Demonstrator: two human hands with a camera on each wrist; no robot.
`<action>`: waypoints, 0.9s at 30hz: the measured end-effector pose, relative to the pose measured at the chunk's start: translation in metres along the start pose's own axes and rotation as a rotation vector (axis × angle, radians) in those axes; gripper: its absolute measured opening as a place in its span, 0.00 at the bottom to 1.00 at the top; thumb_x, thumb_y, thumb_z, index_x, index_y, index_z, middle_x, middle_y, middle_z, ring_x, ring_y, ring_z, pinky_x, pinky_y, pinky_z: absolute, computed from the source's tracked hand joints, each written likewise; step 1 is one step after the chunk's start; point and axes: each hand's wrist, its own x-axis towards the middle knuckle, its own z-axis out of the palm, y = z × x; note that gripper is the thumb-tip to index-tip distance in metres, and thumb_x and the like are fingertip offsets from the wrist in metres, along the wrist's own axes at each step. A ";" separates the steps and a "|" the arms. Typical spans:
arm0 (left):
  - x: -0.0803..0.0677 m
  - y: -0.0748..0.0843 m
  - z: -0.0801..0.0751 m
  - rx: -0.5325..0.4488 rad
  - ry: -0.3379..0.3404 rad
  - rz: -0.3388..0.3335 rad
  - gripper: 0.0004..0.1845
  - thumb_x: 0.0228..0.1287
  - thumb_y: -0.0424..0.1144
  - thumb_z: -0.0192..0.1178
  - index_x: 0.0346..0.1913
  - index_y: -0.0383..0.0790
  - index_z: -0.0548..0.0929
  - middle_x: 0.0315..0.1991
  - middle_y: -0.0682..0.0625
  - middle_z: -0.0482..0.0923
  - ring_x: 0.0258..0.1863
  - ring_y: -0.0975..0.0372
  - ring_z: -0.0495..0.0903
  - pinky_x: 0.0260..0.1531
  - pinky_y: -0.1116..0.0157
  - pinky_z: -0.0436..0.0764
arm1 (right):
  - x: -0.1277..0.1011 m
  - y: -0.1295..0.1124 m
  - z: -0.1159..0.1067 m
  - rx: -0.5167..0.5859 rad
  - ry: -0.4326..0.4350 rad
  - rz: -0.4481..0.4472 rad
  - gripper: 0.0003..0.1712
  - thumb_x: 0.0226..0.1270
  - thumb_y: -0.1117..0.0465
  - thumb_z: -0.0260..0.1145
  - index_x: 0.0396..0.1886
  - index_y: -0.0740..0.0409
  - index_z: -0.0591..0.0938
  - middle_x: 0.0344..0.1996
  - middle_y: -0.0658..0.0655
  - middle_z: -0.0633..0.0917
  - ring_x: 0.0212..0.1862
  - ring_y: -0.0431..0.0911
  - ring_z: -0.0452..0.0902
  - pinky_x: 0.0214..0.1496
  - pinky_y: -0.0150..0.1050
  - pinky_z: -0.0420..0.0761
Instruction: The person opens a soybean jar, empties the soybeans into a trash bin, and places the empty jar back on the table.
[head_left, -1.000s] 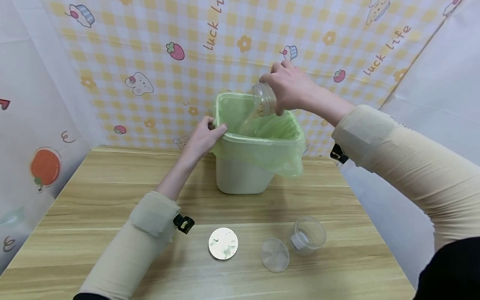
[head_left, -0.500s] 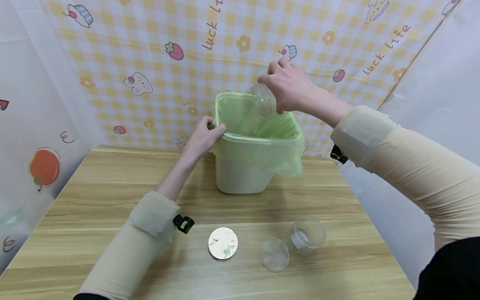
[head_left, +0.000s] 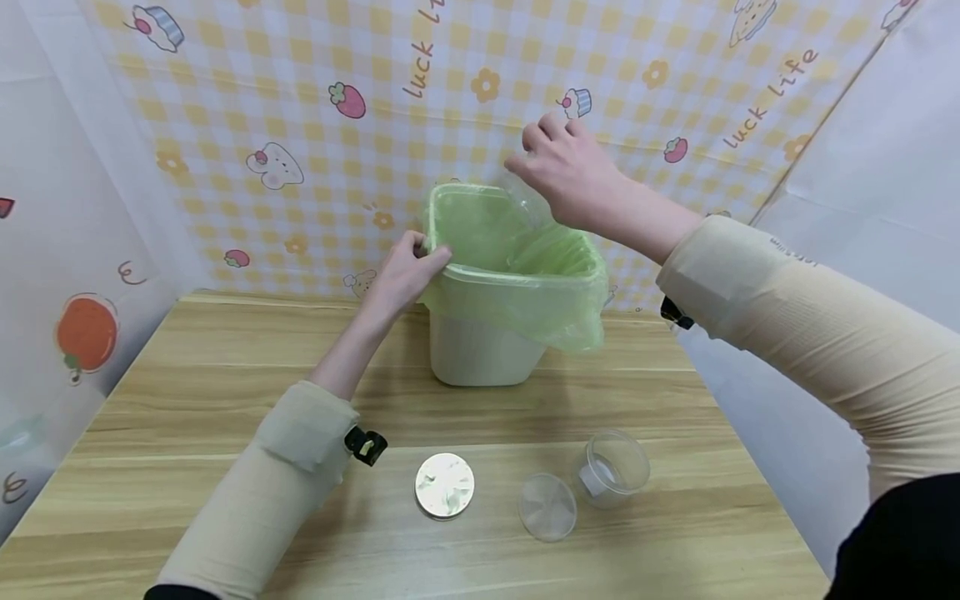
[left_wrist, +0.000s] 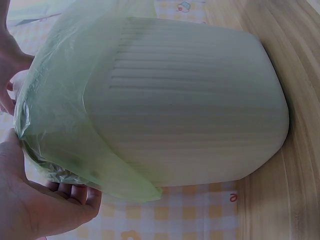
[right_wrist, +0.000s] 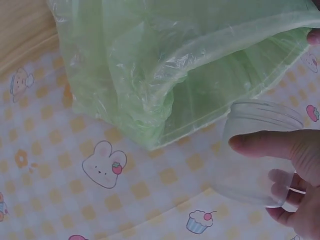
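A pale trash bin [head_left: 483, 354] stands at the back of the table, lined with a thin green trash bag [head_left: 525, 312] folded over its rim. My left hand [head_left: 408, 273] grips the bin's left rim through the bag, thumb on the near side, fingers curled beneath the bag's edge in the left wrist view. Above the bin's opening my right hand [head_left: 573, 177] holds a clear jar [right_wrist: 240, 172] tipped mouth-down toward the bag. Thumb and fingers wrap the jar from opposite sides. The jar looks empty in the right wrist view; my hand hides most of it in the head view.
On the wooden table [head_left: 315, 517] nearer me lie a shiny round lid [head_left: 445, 486] and a clear round lid [head_left: 547, 507]. Beside them is a clear plastic cup [head_left: 626, 462] with something white at its bottom. A checked cloth wall [head_left: 300, 217] rises right behind the bin.
Pale grains were pouring from the jar into the bag; the stream thinned and no longer shows. My right hand has tipped the jar further and shifted slightly left. My left hand stays on the rim.
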 end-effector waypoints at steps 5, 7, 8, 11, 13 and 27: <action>0.000 0.000 0.000 -0.006 -0.002 0.004 0.24 0.69 0.53 0.55 0.57 0.39 0.71 0.44 0.48 0.70 0.43 0.56 0.69 0.42 0.63 0.72 | 0.000 -0.001 0.000 -0.080 0.000 -0.041 0.24 0.64 0.79 0.57 0.57 0.59 0.77 0.55 0.69 0.75 0.58 0.65 0.68 0.53 0.58 0.74; 0.000 0.000 0.000 -0.009 -0.002 0.005 0.24 0.69 0.53 0.55 0.57 0.39 0.71 0.44 0.48 0.70 0.43 0.56 0.69 0.43 0.63 0.72 | -0.001 -0.002 0.000 -0.124 0.003 -0.060 0.26 0.60 0.79 0.59 0.58 0.59 0.76 0.55 0.69 0.75 0.59 0.64 0.68 0.54 0.58 0.75; 0.000 0.000 0.000 -0.010 -0.003 0.005 0.24 0.69 0.53 0.55 0.57 0.39 0.71 0.44 0.48 0.70 0.43 0.56 0.69 0.43 0.63 0.72 | -0.001 -0.002 0.000 -0.149 0.005 -0.070 0.27 0.59 0.79 0.61 0.58 0.59 0.76 0.55 0.69 0.75 0.59 0.64 0.68 0.55 0.58 0.75; -0.001 0.001 0.000 -0.011 -0.003 0.002 0.24 0.69 0.53 0.55 0.57 0.39 0.71 0.44 0.48 0.70 0.44 0.56 0.69 0.43 0.62 0.72 | -0.002 -0.003 0.001 -0.223 0.017 -0.095 0.30 0.55 0.78 0.65 0.59 0.59 0.76 0.54 0.68 0.75 0.59 0.63 0.69 0.55 0.56 0.76; -0.001 0.001 0.000 -0.010 -0.002 0.000 0.24 0.69 0.53 0.55 0.57 0.39 0.71 0.45 0.48 0.70 0.44 0.56 0.69 0.43 0.62 0.72 | -0.002 -0.003 0.002 -0.270 0.032 -0.107 0.32 0.53 0.77 0.68 0.59 0.58 0.76 0.54 0.67 0.75 0.58 0.62 0.69 0.55 0.54 0.77; -0.001 0.000 0.001 -0.008 0.009 0.011 0.25 0.69 0.53 0.54 0.58 0.38 0.71 0.45 0.47 0.71 0.44 0.56 0.70 0.43 0.62 0.72 | -0.005 -0.007 0.006 -0.384 0.122 -0.144 0.27 0.55 0.74 0.71 0.56 0.58 0.78 0.55 0.65 0.77 0.58 0.59 0.69 0.60 0.54 0.75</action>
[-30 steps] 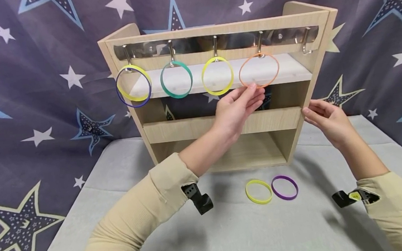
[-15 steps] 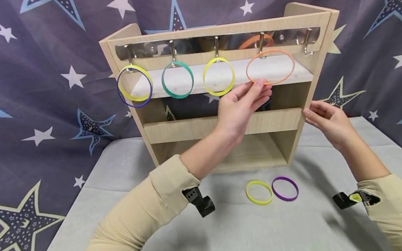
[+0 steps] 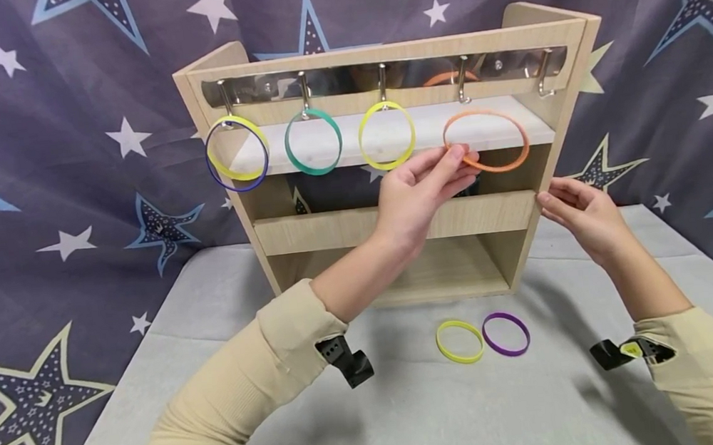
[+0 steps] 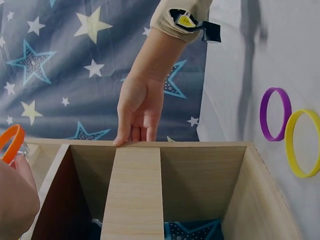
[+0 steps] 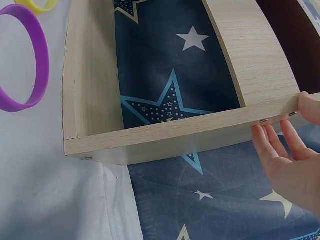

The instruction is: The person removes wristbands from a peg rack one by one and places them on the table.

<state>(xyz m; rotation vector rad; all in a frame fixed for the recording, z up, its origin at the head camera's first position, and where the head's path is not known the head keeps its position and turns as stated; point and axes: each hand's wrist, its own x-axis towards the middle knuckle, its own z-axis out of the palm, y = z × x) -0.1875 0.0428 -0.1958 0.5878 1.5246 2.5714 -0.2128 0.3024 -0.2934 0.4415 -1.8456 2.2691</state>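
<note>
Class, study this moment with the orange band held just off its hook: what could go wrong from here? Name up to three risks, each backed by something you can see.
1. The left hand only pinches the orange band by its rim, so it might slip and drop.
2. The band hangs below its hook and close to the wooden rack, so it might catch on the shelf edge.
3. The right hand only touches the rack's side with its fingertips, so a tug could shift it.

The left hand (image 3: 420,188) is raised at the middle of the head view, thumb and fingers (image 3: 457,157) pinched together, its forearm running down to the lower left in a beige sleeve. The right hand (image 3: 581,211) sits at centre right, fingers (image 5: 272,142) straight and extended leftward, forearm angling down to the lower right corner.
</note>
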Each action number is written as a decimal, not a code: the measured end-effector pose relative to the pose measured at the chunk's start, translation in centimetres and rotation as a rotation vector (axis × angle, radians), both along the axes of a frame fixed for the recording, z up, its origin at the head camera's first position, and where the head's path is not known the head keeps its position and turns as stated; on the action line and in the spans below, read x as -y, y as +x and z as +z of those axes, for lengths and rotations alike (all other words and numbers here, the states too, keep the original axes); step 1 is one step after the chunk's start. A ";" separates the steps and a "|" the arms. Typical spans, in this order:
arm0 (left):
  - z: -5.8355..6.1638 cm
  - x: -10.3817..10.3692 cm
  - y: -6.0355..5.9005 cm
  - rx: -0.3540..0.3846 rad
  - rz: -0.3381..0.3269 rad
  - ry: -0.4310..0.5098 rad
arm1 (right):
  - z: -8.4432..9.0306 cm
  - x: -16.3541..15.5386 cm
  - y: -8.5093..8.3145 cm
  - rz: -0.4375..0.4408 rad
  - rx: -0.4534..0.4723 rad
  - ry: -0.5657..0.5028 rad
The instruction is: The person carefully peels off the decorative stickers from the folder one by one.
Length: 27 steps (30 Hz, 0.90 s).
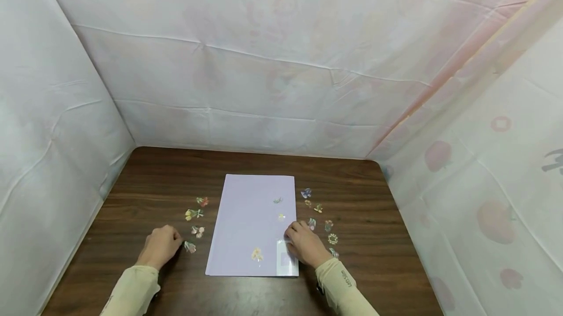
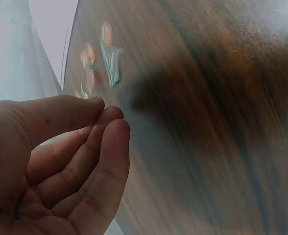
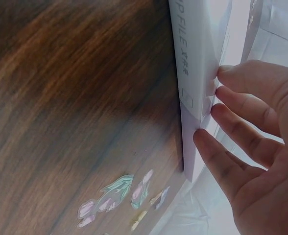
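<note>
A lilac folder (image 1: 246, 218) lies flat in the middle of the dark wooden table (image 1: 145, 169), with a few small flower stickers on its cover. My right hand (image 1: 299, 240) rests at the folder's lower right edge, and in the right wrist view its fingertips (image 3: 217, 110) touch the folder edge (image 3: 195, 73), fairly straight. My left hand (image 1: 163, 245) rests on the table left of the folder, beside a flower sticker (image 1: 190, 246). In the left wrist view its fingers (image 2: 102, 132) are loosely curved and hold nothing, and tulip stickers (image 2: 109, 56) lie just beyond them.
Loose flower stickers lie on both sides of the folder: some at the left (image 1: 195, 214), several at the right (image 1: 317, 207), also seen near the wrist (image 3: 115, 196). White cloth walls (image 1: 272, 76) close in the table at the back and both sides.
</note>
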State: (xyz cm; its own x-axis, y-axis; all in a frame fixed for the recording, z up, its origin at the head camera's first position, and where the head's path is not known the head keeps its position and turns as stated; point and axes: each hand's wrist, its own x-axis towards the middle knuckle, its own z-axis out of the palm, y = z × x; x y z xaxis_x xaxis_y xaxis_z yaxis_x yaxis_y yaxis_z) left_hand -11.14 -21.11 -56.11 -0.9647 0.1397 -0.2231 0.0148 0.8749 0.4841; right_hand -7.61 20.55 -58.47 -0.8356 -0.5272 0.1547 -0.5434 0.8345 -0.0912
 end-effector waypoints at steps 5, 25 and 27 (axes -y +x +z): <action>-0.1 -0.3 -0.4 -0.014 0.003 -0.002 | -0.2 -0.1 -0.1 -0.001 -0.002 -0.003; -1.7 -13.0 -4.3 -0.299 -0.239 0.050 | -0.1 0.0 0.0 -0.012 0.008 -0.004; -1.8 -14.9 -4.7 -0.325 -0.290 0.060 | -0.2 0.0 0.1 -0.007 -0.001 -0.005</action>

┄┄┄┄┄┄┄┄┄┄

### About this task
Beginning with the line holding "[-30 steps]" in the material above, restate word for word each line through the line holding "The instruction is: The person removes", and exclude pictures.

### Your solution
[-30 steps] 
[-15 steps] 
[+0 steps] 
[+0 steps] 
[+0 steps] 

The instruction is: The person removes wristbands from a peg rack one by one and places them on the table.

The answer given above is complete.